Преподобный, твердо встав на ноги, кивнул:
— Да, вы правы. Хеннигвиль умер, вместе с ним умерла моя душа. Такое не может пройти бесследно. Скоро я увижу своего отца. И чем ближе наша встреча, тем больше я его понимаю.
— То есть за душой подходит очередь тела? Телесной смерти?
— Да. Я готов к ней.
— Забавно. Надеюсь, вы не сломаете ногу, ведь в этом случае мои воины вас прикончат, и ваши ожидания оправдаются. А мне бы очень хотелось посмотреть, что станет с вами дальше. До чего вы в итоге дойдете в своих рассуждениях.
— Недолго вам осталось смотреть… очень недолго…
Мексарош знал, что преподобный не обманывает. Он и в самом деле убежден, что жизнь его подходит к концу. Но дмарты глупы, они искренне верят в то, что вкладывают в их уши религиозные лидеры. И пусть Дэгфинн сам жрец, он так же уязвим для авторитета старших, как рядовые еретики.

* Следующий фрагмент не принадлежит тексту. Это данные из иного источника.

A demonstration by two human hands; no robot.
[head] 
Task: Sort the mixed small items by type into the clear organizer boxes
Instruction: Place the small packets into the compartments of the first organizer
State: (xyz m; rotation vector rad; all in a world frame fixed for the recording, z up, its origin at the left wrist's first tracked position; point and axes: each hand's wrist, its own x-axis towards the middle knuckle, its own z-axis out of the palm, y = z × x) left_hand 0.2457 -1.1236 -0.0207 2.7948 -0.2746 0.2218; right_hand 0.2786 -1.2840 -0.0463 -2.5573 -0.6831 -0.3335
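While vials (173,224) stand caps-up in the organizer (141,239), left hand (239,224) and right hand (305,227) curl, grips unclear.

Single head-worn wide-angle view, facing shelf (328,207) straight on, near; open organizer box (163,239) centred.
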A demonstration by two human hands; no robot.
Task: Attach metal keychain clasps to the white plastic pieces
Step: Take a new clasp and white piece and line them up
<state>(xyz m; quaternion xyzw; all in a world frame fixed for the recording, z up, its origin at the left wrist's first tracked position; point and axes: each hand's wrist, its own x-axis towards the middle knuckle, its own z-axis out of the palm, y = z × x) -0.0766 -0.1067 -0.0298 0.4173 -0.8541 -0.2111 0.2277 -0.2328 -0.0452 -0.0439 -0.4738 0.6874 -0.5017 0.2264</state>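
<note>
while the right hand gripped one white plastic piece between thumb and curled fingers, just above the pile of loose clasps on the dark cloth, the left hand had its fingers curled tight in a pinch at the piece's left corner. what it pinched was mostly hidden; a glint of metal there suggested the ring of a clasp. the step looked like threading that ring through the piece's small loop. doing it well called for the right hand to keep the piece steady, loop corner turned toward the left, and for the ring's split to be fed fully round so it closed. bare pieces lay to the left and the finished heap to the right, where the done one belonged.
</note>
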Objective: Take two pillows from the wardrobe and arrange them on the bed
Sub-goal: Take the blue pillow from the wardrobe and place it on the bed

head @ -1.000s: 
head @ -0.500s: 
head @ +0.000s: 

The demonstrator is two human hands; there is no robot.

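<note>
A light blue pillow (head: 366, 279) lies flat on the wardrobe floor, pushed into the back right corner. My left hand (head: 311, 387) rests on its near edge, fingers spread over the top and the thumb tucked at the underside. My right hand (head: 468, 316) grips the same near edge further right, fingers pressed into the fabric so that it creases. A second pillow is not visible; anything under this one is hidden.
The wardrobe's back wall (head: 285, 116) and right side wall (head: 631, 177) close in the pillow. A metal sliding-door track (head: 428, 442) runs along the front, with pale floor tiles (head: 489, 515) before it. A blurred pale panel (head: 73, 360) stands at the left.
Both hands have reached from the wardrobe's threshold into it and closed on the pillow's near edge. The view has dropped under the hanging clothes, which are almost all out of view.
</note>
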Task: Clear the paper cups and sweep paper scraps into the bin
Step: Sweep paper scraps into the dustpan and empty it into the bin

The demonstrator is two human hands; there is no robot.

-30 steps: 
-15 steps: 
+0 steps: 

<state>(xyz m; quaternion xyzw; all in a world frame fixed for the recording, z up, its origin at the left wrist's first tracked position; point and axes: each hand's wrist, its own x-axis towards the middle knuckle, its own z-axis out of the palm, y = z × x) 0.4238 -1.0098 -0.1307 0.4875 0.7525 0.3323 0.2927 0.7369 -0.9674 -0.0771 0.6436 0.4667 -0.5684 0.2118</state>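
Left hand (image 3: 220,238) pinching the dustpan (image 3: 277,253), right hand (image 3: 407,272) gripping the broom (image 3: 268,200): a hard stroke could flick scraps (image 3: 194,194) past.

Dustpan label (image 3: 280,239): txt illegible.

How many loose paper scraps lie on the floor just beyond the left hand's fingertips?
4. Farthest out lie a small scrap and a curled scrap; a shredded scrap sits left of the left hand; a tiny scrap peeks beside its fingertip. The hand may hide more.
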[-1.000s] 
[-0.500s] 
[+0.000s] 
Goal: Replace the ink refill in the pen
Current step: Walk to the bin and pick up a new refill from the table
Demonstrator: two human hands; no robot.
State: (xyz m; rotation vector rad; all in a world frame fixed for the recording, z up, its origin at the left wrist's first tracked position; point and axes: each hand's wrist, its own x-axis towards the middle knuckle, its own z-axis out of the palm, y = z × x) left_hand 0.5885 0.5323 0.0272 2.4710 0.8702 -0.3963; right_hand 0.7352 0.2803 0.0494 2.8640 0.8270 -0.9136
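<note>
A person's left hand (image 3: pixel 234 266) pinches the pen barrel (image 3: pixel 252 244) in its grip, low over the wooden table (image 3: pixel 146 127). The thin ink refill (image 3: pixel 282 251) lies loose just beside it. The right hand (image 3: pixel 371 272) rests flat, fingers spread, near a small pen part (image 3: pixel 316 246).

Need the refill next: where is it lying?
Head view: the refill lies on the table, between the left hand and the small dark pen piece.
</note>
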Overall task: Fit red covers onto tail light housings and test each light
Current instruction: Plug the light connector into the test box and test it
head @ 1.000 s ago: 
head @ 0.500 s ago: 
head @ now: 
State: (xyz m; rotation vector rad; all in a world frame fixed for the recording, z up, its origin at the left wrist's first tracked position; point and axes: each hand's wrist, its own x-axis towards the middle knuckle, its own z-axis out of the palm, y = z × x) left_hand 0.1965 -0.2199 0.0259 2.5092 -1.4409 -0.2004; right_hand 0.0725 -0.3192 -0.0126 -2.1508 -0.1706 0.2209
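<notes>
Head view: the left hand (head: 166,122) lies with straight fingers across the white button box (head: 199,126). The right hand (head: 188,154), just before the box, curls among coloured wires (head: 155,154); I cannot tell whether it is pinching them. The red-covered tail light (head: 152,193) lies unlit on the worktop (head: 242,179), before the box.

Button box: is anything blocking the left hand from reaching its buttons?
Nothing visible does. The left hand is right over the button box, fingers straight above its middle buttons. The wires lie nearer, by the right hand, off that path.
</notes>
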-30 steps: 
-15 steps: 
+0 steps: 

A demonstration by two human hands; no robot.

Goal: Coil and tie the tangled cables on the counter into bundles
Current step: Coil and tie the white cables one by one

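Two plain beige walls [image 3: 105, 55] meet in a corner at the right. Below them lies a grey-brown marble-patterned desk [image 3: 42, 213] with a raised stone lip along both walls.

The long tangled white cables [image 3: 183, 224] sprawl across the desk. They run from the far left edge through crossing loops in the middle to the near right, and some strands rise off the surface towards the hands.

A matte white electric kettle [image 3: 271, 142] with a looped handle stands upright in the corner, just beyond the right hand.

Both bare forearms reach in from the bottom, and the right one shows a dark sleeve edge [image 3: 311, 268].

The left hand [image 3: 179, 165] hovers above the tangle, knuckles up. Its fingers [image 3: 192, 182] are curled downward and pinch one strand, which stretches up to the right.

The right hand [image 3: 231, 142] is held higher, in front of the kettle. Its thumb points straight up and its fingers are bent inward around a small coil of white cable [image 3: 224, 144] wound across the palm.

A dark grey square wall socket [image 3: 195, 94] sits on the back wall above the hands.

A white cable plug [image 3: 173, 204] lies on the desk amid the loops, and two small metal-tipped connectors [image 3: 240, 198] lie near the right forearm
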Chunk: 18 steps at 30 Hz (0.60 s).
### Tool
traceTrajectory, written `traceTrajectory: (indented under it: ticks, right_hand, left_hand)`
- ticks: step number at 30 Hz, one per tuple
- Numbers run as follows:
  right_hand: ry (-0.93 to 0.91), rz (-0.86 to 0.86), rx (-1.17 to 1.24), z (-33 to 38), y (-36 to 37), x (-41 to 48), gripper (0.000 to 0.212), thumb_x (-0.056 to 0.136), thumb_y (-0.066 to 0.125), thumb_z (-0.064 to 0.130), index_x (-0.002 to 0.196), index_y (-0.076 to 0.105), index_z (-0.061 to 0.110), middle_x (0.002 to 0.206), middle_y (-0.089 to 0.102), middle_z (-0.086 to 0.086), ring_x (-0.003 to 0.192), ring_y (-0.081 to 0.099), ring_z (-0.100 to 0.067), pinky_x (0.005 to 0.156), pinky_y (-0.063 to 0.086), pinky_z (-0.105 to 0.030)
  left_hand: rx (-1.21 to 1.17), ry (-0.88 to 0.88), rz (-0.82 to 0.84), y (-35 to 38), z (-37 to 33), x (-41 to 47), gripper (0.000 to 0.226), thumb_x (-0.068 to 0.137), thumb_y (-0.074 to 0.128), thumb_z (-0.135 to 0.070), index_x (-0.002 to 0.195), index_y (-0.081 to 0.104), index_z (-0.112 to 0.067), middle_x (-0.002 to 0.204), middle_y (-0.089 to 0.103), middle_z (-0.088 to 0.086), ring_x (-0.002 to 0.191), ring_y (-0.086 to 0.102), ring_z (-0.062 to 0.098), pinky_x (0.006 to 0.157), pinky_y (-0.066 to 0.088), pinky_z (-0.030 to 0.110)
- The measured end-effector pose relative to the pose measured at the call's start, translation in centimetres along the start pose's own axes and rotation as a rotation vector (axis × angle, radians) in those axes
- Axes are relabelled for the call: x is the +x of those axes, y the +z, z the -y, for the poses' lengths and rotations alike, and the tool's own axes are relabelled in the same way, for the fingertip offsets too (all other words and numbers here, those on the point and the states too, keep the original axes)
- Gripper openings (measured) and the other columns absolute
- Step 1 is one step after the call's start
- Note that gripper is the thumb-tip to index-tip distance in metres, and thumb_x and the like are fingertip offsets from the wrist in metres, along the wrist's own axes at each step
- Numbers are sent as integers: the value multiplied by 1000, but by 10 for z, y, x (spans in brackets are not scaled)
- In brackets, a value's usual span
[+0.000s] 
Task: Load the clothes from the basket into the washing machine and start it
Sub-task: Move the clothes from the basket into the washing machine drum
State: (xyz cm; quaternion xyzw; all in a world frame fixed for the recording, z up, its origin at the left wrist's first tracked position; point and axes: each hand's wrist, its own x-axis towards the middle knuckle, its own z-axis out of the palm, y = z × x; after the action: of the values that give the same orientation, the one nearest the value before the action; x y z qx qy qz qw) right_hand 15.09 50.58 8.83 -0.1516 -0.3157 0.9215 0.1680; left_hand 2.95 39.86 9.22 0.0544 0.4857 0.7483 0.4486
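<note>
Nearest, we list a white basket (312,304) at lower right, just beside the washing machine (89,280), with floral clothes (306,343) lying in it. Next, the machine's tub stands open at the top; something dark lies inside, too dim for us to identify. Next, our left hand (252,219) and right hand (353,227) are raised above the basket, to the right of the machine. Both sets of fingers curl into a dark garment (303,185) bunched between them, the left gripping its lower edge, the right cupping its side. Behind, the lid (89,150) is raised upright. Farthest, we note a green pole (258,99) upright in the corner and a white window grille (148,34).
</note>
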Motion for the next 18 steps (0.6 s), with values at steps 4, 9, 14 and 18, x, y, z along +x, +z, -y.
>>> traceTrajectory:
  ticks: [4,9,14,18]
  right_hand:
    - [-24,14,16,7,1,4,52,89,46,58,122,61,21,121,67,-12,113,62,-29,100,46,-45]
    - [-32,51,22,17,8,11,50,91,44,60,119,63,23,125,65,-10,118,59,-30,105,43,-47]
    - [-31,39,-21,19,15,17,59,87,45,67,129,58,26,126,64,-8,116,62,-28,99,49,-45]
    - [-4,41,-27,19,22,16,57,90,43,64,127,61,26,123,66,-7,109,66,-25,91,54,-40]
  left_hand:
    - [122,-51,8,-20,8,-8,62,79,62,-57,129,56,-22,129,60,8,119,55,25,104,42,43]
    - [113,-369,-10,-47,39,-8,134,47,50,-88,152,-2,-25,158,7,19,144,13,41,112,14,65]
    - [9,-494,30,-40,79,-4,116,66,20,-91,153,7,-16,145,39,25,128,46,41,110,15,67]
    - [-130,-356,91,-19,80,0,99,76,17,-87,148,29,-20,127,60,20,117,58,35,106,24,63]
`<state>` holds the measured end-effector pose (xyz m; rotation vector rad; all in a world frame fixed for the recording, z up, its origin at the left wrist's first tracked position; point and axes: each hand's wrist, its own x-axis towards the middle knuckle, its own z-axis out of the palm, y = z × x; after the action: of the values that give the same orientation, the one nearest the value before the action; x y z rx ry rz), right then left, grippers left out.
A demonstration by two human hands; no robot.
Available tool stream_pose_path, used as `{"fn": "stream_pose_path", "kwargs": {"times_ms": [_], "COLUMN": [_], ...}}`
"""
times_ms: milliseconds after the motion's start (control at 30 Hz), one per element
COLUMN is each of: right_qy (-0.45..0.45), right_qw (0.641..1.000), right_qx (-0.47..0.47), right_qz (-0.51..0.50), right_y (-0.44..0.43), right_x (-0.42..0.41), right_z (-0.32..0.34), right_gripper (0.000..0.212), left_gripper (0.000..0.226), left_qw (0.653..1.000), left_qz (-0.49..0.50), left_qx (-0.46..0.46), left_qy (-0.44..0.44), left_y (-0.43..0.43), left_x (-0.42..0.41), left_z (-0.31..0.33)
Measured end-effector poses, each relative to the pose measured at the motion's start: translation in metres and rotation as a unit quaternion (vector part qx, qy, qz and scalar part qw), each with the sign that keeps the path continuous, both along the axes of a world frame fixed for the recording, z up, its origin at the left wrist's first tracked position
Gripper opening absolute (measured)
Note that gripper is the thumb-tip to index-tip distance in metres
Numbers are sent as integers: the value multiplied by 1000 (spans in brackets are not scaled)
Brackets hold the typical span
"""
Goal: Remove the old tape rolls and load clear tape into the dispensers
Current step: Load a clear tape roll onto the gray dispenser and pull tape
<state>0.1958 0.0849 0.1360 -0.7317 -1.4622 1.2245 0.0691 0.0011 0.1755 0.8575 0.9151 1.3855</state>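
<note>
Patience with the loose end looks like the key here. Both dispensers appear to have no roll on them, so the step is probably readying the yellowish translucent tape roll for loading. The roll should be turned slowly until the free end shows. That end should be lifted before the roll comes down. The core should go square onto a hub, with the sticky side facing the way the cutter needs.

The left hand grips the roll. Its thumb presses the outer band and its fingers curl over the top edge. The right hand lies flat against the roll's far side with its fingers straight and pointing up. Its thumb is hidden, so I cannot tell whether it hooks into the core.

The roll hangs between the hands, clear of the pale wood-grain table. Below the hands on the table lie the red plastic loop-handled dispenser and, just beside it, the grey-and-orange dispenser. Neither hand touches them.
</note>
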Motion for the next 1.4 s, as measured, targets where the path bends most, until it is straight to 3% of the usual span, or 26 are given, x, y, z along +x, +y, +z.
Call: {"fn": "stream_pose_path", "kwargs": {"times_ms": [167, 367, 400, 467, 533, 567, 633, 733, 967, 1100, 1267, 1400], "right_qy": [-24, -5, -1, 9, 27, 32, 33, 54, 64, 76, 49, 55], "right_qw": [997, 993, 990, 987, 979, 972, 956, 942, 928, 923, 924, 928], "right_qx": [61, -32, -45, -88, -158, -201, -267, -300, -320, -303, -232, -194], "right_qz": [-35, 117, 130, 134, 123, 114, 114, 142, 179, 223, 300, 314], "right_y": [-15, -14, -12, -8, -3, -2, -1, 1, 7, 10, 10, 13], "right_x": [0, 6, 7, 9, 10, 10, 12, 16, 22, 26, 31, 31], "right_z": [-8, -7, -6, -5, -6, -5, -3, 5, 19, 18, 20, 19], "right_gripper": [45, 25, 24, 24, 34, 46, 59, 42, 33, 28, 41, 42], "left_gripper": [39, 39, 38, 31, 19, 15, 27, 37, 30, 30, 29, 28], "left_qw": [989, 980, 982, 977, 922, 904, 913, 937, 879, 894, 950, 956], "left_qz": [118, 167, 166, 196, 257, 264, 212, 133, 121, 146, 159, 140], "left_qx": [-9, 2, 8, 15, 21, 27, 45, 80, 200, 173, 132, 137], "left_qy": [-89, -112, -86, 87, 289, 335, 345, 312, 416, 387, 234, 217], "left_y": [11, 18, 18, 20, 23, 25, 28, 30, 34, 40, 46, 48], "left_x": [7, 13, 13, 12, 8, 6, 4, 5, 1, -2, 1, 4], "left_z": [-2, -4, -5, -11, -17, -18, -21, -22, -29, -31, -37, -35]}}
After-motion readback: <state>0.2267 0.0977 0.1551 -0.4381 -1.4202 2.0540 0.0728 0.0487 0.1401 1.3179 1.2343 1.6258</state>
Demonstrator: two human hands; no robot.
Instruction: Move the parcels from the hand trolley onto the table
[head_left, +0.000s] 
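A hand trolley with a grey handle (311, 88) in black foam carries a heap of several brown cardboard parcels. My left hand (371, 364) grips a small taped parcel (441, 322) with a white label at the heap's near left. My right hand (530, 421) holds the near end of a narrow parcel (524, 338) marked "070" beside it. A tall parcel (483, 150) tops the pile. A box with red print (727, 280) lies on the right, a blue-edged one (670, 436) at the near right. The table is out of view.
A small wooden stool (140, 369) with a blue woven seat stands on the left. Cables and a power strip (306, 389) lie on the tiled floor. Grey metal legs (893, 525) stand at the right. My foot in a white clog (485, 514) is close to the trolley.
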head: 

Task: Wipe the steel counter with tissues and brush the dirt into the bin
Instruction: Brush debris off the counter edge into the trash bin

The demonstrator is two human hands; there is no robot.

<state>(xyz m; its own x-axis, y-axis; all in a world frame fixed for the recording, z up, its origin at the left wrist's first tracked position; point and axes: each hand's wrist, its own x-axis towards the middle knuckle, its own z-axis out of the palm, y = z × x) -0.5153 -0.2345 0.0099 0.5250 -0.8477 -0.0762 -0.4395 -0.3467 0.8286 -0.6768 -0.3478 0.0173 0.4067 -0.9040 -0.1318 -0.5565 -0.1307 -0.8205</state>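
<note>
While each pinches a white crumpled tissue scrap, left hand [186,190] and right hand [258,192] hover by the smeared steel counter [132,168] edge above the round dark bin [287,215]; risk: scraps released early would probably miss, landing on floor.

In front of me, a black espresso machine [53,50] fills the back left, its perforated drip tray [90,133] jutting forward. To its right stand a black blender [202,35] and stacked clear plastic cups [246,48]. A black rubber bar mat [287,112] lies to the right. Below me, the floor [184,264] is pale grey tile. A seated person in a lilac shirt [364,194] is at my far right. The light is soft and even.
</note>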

Находясь на грани помешательства от всего произошедшего в последние дни, он цепляется за последнюю соломинку — глупые слова своего отца. Он начал верить в то, что раньше высмеивал, хоть и никогда не показывал это рядовым членам общины.
Редкий случай того, как человек врет, однако при этом искренне считает все сказанное чистой правдой.
Но Мексароша фокусами человеческого сознания не обмануть. Его никто не обманет. Он видит всю правду, как бы она ни маскировалась.